● **Directions**
Your answer must be the full listing below, repeated exactly, with no pictures in it.

● **Available data**
----------------

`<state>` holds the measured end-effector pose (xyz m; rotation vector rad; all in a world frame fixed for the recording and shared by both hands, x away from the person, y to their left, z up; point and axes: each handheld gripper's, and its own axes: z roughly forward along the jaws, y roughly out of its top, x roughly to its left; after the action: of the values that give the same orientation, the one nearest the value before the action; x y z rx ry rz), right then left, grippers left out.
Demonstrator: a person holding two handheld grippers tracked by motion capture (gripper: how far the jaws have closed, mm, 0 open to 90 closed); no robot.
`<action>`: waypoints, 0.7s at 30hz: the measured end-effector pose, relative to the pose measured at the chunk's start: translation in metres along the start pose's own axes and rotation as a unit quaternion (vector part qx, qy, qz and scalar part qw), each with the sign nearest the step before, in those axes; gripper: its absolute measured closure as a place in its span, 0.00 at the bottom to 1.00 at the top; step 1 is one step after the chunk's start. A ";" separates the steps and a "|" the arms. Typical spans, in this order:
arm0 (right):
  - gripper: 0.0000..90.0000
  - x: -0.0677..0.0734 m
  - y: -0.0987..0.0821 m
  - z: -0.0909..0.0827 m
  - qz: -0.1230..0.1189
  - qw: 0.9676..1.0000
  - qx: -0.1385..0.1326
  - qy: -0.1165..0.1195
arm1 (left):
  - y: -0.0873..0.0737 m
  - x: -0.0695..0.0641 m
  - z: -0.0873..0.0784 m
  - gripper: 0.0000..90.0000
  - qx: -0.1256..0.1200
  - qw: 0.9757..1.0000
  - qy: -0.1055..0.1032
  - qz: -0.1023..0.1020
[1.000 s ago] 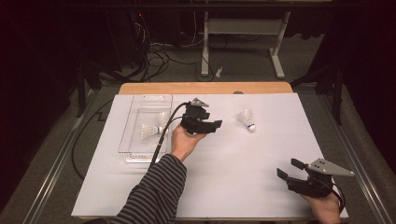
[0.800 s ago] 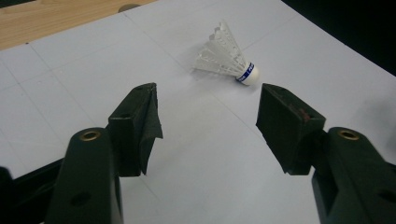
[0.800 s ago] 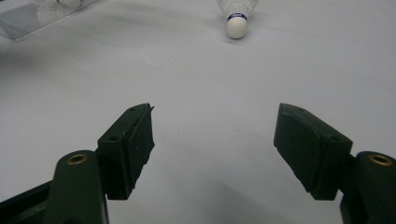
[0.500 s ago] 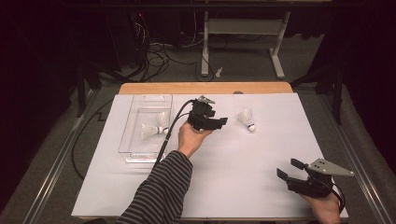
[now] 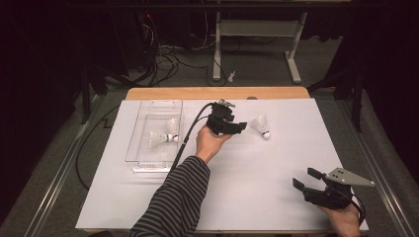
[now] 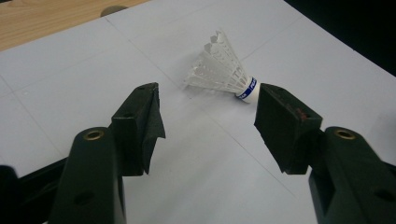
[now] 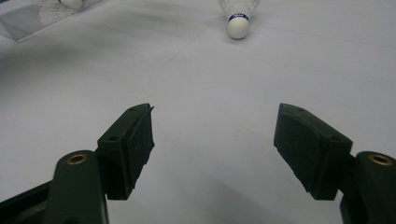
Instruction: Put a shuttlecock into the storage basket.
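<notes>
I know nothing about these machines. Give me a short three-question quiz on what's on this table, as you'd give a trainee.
1. True or false: the left tool is shut on the loose shuttlecock lying on the white sheet.
2. How many shuttlecocks lie inside the clear plastic tray?
3. Which tool is nearer the loose shuttlecock: A) left, B) right?

Key
1. False. Its jaws stand open, short of the shuttlecock, with nothing between them.
2. One, lying on its side.
3. A. The right tool sits open near the table's front edge, far from it.
</notes>
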<state>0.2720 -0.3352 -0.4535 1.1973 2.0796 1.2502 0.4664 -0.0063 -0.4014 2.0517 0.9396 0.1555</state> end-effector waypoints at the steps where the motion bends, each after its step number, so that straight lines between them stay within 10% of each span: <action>1: 0.32 0.000 0.000 0.000 0.000 1.000 0.000 0.000 | 0.001 0.000 0.001 0.46 0.002 1.000 -0.001 0.000; 21: 0.32 0.000 0.000 0.000 0.000 1.000 0.000 0.004 | 0.012 0.006 0.029 0.46 0.005 1.000 -0.002 -0.011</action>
<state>0.2719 -0.3347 -0.4537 1.1950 2.0856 1.2572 0.4898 -0.0253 -0.4116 2.0490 0.9628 0.1350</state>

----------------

● **Output for this exercise**
`<state>` holds the measured end-effector pose (xyz m; rotation vector rad; all in a world frame fixed for the recording and shared by both hands, x away from the person, y to their left, z up; point and axes: each handheld gripper's, and its own axes: z roughly forward along the jaws, y roughly out of its top, x roughly to its left; after the action: of the values that give the same orientation, the one nearest the value before the action; x y z rx ry rz), right then left, grippers left out.
Demonstrator: a person holding two handheld grippers tracked by motion capture (gripper: how far the jaws have closed, mm, 0 open to 90 closed); no robot.
`<action>`: waypoints, 0.7s at 30hz: the measured end-effector pose, relative to the pose measured at the chunk's start: translation in metres along the start pose's own axes and rotation as a unit quaternion (vector part qx, qy, qz and scalar part qw), each with the sign nearest the step before, in those axes; gripper: its absolute measured closure as a place in its span, 0.00 at the bottom to 1.00 at the top; step 1 is one step after the chunk's start. A ";" separates the steps and a "|" the arms. Typical spans, in this order:
arm0 (right):
  - gripper: 0.0000..90.0000
  - x: -0.0677..0.0734 m
  - y: -0.0987..0.0821 m
  - z: -0.0909..0.0827 m
  - qz: -0.1230..0.1189
  - qw: 0.9676..1.0000
  - qx: -0.1385..0.1326
  - qy: -0.1165..0.1195
arm1 (left):
  - y: -0.0873..0.0737 m
  - x: -0.0695..0.0641 m
  - z: -0.0873..0.0784 m
  - gripper: 0.0000..90.0000
  - qx: -0.1256..0.1200
  - qw: 0.9757..1.0000
  - qy: -0.1055..0.1032
  - qz: -0.1023..0.1020
[1.000 s ago] 
[0.800 s ago] 
[0.800 s ago] 
[0.500 s ago] 
[now] 
[now] 
[now] 
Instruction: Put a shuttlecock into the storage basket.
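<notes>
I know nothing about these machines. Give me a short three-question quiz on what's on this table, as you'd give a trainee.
1. True or false: the left tool is shut on the loose shuttlecock lying on the white sheet.
2. How many shuttlecocks lie inside the clear plastic tray?
3. Which tool is nearer the loose shuttlecock: A) left, B) right?

Key
1. False. Its jaws stand open, short of the shuttlecock, with nothing between them.
2. One, lying on its side.
3. A. The right tool sits open near the table's front edge, far from it.
</notes>
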<state>0.2720 -0.3352 -0.4535 1.1973 2.0796 1.2502 0.4664 -0.0063 -0.4014 2.0517 0.9396 0.1555</state> end-effector waypoints at the steps where the motion bends, each after its step number, so that straight lines between them stay within 10% of each span: <action>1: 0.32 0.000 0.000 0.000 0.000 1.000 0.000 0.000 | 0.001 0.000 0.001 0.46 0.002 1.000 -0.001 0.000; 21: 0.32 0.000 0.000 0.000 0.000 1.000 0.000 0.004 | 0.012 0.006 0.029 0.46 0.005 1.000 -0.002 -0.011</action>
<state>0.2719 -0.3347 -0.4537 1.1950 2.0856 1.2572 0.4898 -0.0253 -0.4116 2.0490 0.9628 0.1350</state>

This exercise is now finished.